I know chemo is very different for everyone but I thought I’d try and get a bit of a picture. I’ve just had 4 rounds of Docetaxel which was fairly rough (alongside my existing conditions especially - ME, fibromyalgia, arthritis & a few others…). I had terrible nausea throughout, despite meds, and I know docetaxel is low risk for that.
I’m just about to start 3 rounds of EC and feel very worried, scared almost, of the side effects. My consultant has told me she’s a little worried because it’s high risk for nausea in particular. I’ve also seen people in here which had quite nasty effects.
So, I’m hoping to get a bit of a picture to prepare myself for the worst!!! All experiences welcome!!! Lol!!!
It’s interesting the different things we hear from different oncologists. I was told docetaxel was ruthless!

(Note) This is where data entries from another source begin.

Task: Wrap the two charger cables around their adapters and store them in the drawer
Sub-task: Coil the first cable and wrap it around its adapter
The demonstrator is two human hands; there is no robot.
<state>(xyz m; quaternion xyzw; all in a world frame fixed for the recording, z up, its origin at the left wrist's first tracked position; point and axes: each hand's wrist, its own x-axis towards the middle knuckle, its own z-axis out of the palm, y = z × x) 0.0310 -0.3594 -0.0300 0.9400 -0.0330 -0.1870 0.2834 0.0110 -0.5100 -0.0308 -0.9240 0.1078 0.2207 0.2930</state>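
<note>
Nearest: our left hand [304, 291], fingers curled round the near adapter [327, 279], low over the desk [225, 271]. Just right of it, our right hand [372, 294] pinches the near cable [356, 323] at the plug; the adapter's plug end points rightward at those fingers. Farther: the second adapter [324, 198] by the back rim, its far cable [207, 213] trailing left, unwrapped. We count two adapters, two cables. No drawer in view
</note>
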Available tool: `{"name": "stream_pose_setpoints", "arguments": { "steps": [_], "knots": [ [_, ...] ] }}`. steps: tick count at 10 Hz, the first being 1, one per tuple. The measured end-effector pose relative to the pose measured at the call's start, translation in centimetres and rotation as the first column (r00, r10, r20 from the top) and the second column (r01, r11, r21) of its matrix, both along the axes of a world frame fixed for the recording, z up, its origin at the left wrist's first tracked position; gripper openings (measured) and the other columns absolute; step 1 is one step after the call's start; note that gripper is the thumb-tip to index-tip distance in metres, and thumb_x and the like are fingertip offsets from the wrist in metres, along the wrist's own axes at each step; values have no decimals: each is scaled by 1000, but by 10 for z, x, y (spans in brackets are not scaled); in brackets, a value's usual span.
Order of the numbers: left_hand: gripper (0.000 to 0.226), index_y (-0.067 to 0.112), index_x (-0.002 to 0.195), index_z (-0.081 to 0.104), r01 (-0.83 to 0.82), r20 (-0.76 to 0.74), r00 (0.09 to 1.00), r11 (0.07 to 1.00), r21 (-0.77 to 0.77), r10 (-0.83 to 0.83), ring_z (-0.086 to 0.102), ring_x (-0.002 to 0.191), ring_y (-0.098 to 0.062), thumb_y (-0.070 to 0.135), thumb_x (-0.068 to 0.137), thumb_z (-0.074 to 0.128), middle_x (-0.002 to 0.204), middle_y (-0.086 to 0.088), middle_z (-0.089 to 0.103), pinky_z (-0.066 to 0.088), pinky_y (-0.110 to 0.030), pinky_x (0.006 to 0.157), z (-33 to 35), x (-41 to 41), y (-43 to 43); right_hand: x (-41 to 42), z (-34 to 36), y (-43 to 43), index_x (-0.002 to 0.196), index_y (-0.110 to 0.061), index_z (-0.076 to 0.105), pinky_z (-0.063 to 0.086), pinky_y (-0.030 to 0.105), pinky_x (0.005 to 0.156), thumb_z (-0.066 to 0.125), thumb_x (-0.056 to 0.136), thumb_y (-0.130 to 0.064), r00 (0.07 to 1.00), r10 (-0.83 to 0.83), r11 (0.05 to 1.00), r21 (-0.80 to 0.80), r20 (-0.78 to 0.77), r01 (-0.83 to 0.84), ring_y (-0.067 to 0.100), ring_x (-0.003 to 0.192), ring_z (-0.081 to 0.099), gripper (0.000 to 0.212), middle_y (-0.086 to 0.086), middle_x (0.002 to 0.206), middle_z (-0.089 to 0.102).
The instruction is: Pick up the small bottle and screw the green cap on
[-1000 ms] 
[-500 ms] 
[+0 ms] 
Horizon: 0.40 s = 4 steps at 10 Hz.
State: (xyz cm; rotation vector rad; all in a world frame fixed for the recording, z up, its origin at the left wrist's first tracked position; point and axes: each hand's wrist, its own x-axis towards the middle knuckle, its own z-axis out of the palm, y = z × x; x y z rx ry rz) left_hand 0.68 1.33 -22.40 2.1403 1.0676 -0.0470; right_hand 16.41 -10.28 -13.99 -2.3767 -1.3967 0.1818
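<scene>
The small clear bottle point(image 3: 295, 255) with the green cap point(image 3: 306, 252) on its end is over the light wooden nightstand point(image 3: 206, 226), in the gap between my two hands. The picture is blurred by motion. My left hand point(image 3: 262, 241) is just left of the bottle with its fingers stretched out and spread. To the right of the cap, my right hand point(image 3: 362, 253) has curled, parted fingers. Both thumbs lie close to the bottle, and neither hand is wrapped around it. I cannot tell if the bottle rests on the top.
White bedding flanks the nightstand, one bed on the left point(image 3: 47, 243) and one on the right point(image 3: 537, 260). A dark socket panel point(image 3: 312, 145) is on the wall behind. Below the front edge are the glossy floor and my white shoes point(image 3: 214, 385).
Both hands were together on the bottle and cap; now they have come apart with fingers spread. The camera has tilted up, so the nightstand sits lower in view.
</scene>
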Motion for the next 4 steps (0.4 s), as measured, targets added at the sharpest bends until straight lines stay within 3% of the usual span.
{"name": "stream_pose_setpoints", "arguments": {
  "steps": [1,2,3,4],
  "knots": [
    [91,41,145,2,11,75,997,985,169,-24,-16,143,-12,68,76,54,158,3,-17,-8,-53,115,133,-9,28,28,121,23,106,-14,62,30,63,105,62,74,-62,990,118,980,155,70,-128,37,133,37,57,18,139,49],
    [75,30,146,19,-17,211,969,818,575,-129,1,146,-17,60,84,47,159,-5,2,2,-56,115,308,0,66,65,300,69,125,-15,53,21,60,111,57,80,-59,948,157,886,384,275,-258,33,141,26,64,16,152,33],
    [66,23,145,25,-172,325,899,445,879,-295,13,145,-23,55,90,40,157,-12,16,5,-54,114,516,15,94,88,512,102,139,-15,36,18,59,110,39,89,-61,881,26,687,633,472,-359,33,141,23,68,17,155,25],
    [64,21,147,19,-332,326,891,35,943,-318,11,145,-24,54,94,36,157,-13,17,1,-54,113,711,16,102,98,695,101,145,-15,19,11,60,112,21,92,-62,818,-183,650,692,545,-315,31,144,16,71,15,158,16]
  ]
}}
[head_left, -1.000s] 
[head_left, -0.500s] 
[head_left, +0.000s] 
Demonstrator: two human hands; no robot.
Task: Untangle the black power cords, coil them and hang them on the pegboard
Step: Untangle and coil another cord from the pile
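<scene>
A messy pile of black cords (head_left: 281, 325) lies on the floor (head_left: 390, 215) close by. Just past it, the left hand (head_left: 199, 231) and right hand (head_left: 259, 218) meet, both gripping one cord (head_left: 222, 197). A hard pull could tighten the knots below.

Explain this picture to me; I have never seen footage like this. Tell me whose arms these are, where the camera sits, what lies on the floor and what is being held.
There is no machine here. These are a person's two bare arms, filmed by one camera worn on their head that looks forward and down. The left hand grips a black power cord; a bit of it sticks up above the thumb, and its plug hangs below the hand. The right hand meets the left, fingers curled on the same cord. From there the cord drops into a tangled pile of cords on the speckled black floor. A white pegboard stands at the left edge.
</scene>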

I started with 3 ECs. Chemo was new to me so I reacted ‘badly’ and was like a barely walking zombie. But I experienced no sickness (my lifelong phobia) and little nausea. I did take cyclizine as prescribed for the first cycle and then just when I felt I needed it but the oncology pharmacist told me I could alternate metoclopramide which they gave me with the cyclizine I already had, so long as I left at least 2 hours between and didn’t exceed the daily maximum dose of either. There is also the steroid dose you have plus steroid tablets to take for 4 days, which can stall SEs like nausea too.
I was/am obsessed about sickness, to the extent that I was considering refusing treatment. They arranged visits to the oncology IV wards so I could meet staff and see how it was (I have never seen anyone be sick), they gave me a private space off the ward to help with panic but, most helpful, the oncologist prescribed 2mg lorazepam - a game changer. It was just for treatment days as it’s highly addictive but it made me feel I could manage anything. I still take it for MRIs and CT scans. Why should we have to endure fear and rampant anxiety on top of everything else?? Ask if your anxiety is high.
Unfortunately, with all new treatments, it has to be a waiting game as no one can predict how our body will react but, for me, sickness wasn’t an issue with EC. Red pee, brain fog, fatigue and mouth problems like taste and ulcers as far as I can recall. Everything tasted of salt! Wishing you all the best,
I had 3 EC fortnightly. It was my first experience of chemotherapy so I was very anxious.
I was lucky in that I didn’t have too many side affects. I felt it cold going in & I could feel it going up my arm which wasn’t very pleasant so I used a microwaveable heat pad which made that better.
I was extremely tired with EC. I spent 4 days after chemotherapy in my bed & sleeping lots. By day 5 I could return to work.
I was really affected by constipation so started taking syrup of fig & eating raspberries to counteract it.
It’s tough but not as bad as you imagine & you can absolutely get through this.